→ Work to be completed
A faithful copy of the listing below is needed, one that contains no pictures.

→ The data

● ● ● ● ●

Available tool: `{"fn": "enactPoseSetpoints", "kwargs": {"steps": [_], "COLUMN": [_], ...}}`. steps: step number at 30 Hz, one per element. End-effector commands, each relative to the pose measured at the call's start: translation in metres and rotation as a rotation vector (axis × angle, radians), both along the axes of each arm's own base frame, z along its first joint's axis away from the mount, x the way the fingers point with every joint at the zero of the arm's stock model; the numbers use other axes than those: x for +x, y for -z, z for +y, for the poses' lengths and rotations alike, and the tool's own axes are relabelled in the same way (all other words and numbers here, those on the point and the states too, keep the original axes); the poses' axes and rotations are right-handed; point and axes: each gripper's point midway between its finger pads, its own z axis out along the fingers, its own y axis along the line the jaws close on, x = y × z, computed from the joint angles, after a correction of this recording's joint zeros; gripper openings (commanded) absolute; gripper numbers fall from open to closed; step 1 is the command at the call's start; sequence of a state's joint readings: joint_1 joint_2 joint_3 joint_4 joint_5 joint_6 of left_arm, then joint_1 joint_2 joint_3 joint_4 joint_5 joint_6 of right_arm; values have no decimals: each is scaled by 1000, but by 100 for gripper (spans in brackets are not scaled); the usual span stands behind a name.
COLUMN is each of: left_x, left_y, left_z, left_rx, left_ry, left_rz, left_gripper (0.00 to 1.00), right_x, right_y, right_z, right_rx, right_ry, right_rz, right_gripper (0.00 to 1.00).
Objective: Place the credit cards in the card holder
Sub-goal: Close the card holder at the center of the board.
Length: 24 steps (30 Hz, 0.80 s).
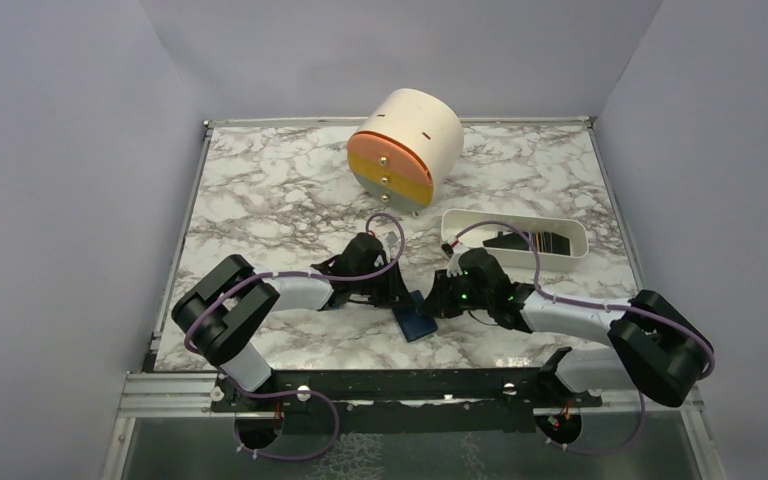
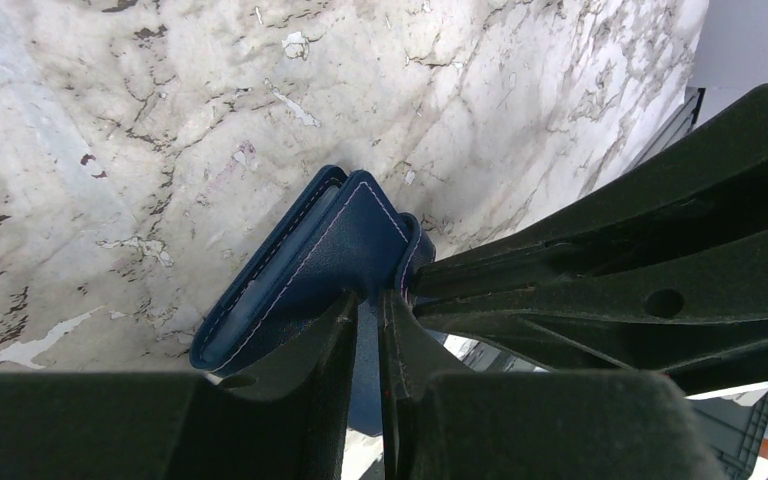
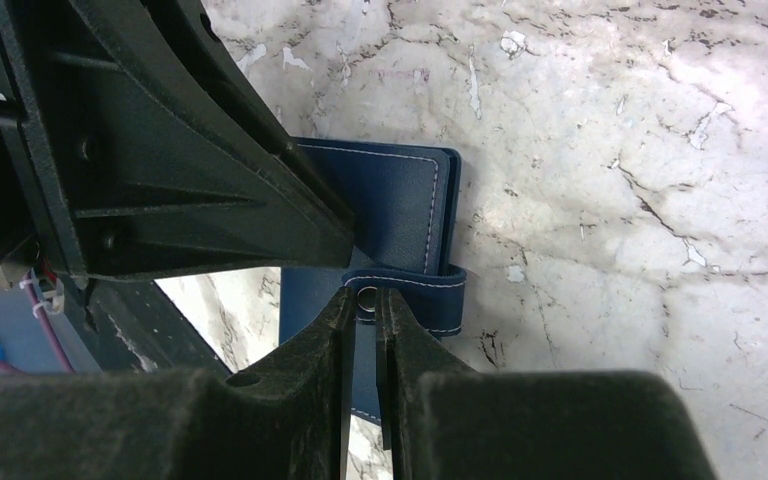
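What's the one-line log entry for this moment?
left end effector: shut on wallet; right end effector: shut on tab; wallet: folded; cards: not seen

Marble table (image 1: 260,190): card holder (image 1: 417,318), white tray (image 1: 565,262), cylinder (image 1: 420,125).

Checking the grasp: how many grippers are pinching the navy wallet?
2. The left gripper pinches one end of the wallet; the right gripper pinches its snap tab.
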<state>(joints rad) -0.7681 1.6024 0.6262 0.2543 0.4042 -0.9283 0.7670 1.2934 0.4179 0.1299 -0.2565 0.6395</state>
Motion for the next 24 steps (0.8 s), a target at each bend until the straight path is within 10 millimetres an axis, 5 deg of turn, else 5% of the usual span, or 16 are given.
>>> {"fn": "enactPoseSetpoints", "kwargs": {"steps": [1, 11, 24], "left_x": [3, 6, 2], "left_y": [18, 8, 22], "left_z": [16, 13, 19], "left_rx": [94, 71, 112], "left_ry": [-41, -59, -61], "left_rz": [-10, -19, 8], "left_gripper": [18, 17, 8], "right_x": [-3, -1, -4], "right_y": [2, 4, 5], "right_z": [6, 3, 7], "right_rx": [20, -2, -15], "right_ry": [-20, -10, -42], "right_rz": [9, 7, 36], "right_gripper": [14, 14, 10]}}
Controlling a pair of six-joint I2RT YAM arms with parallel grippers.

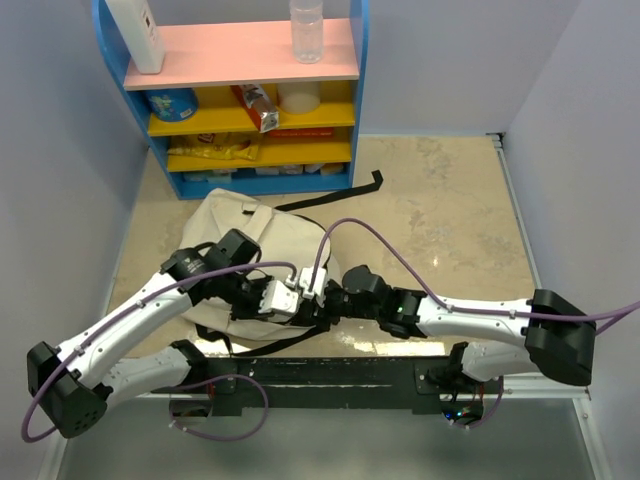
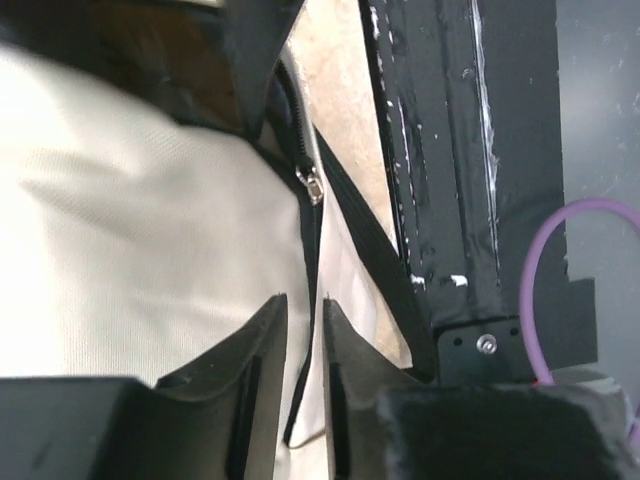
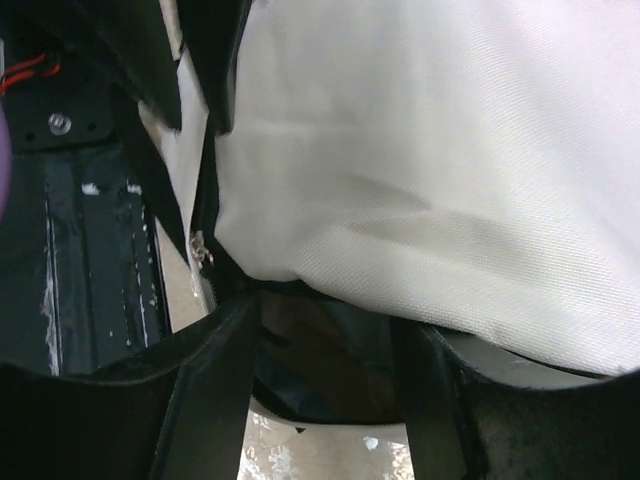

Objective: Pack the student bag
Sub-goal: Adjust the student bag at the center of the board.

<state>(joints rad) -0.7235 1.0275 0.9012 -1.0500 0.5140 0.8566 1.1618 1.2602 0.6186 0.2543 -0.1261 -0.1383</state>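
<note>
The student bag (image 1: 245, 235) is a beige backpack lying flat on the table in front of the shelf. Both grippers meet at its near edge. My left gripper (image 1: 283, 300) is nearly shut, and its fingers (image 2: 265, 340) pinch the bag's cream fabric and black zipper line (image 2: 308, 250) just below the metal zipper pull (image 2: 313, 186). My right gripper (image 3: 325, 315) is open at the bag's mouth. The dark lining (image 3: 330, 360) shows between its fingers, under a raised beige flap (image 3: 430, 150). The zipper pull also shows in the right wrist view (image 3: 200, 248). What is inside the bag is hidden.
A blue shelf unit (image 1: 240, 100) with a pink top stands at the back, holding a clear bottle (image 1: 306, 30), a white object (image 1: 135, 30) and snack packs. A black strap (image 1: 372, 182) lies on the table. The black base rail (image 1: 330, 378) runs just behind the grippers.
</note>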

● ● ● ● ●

→ Response below
Available tool: `{"fn": "enactPoseSetpoints", "kwargs": {"steps": [_], "COLUMN": [_], ...}}`. steps: step number at 30 Hz, one per element. End-effector commands, each relative to the pose measured at the call's start: translation in metres and rotation as a rotation vector (axis × angle, radians), both along the axes of each arm's own base frame, z along its first joint's axis away from the mount, x the way the fingers point with every joint at the zero of the arm's stock model; the numbers use other axes than those: x for +x, y for -z, z for +y, for the poses' lengths and rotations alike, and the tool's own axes are relabelled in the same way (all other words and numbers here, those on the point and the states too, keep the original axes); the poses' axes and rotations are right-handed; point and axes: each gripper's point midway between its finger pads, its own z axis out along the fingers, its own y axis along the line the jaws close on, x = y × z, computed from the joint angles, after a correction of this recording's joint zeros; gripper openings (commanded) absolute; gripper numbers fall from open to closed; step 1 is the command at the call's start; sequence of a state's joint readings: joint_1 joint_2 joint_3 joint_4 joint_5 joint_6 of left_arm, then joint_1 joint_2 joint_3 joint_4 joint_5 joint_6 of right_arm; values have no decimals: each is scaled by 1000, but by 100 for gripper (spans in brackets are not scaled); the usual span stands behind a name.
COLUMN is each of: left_x, left_y, left_z, left_rx, left_ry, left_rz, left_gripper (0.00 to 1.00), right_x, right_y, right_z, right_rx, right_ry, right_rz, right_gripper (0.00 to 1.00).
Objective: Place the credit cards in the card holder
Sub-goal: Close the card holder at the center of the board.
Length: 24 steps (30 Hz, 0.80 s).
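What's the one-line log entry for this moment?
left end effector: shut on wallet; right end effector: shut on tab; wallet: folded; cards: not seen

Marble table (image 1: 260,190): card holder (image 1: 417,318), white tray (image 1: 565,262), cylinder (image 1: 420,125).

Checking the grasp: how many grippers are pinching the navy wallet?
2. The left gripper pinches one end of the wallet; the right gripper pinches its snap tab.
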<state>(joints rad) -0.7681 1.6024 0.6262 0.2543 0.4042 -0.9283 0.7670 1.2934 0.4179 0.1299 -0.2565 0.6395</state>
Motion for the next 24 steps (0.8 s), a target at each bend until the straight path is within 10 millimetres an axis, 5 deg of turn, else 5% of the usual span, or 16 are given.
>>> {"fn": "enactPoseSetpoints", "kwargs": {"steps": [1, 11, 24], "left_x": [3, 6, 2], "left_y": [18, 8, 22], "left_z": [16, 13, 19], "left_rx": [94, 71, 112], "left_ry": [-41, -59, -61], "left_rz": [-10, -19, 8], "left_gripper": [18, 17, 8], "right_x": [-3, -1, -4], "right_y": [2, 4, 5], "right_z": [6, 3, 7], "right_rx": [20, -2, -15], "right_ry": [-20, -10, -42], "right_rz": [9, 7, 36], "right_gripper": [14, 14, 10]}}
Controlling a pair of six-joint I2RT YAM arms with parallel grippers.


Objective: Pack the student bag
Sub-goal: Adjust the student bag at the center of the board.

<state>(joints rad) -0.7235 1.0275 0.9012 -1.0500 0.5140 0.8566 1.1618 1.2602 0.6186 0.2543 -0.1261 -0.1383</state>
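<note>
The student bag (image 1: 245, 235) is a beige backpack lying flat on the table in front of the shelf. Both grippers meet at its near edge. My left gripper (image 1: 283, 300) is nearly shut, and its fingers (image 2: 265, 340) pinch the bag's cream fabric and black zipper line (image 2: 308, 250) just below the metal zipper pull (image 2: 313, 186). My right gripper (image 3: 325, 315) is open at the bag's mouth. The dark lining (image 3: 330, 360) shows between its fingers, under a raised beige flap (image 3: 430, 150). The zipper pull also shows in the right wrist view (image 3: 200, 248). What is inside the bag is hidden.
A blue shelf unit (image 1: 240, 100) with a pink top stands at the back, holding a clear bottle (image 1: 306, 30), a white object (image 1: 135, 30) and snack packs. A black strap (image 1: 372, 182) lies on the table. The black base rail (image 1: 330, 378) runs just behind the grippers.
</note>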

No more output will be produced for this exercise.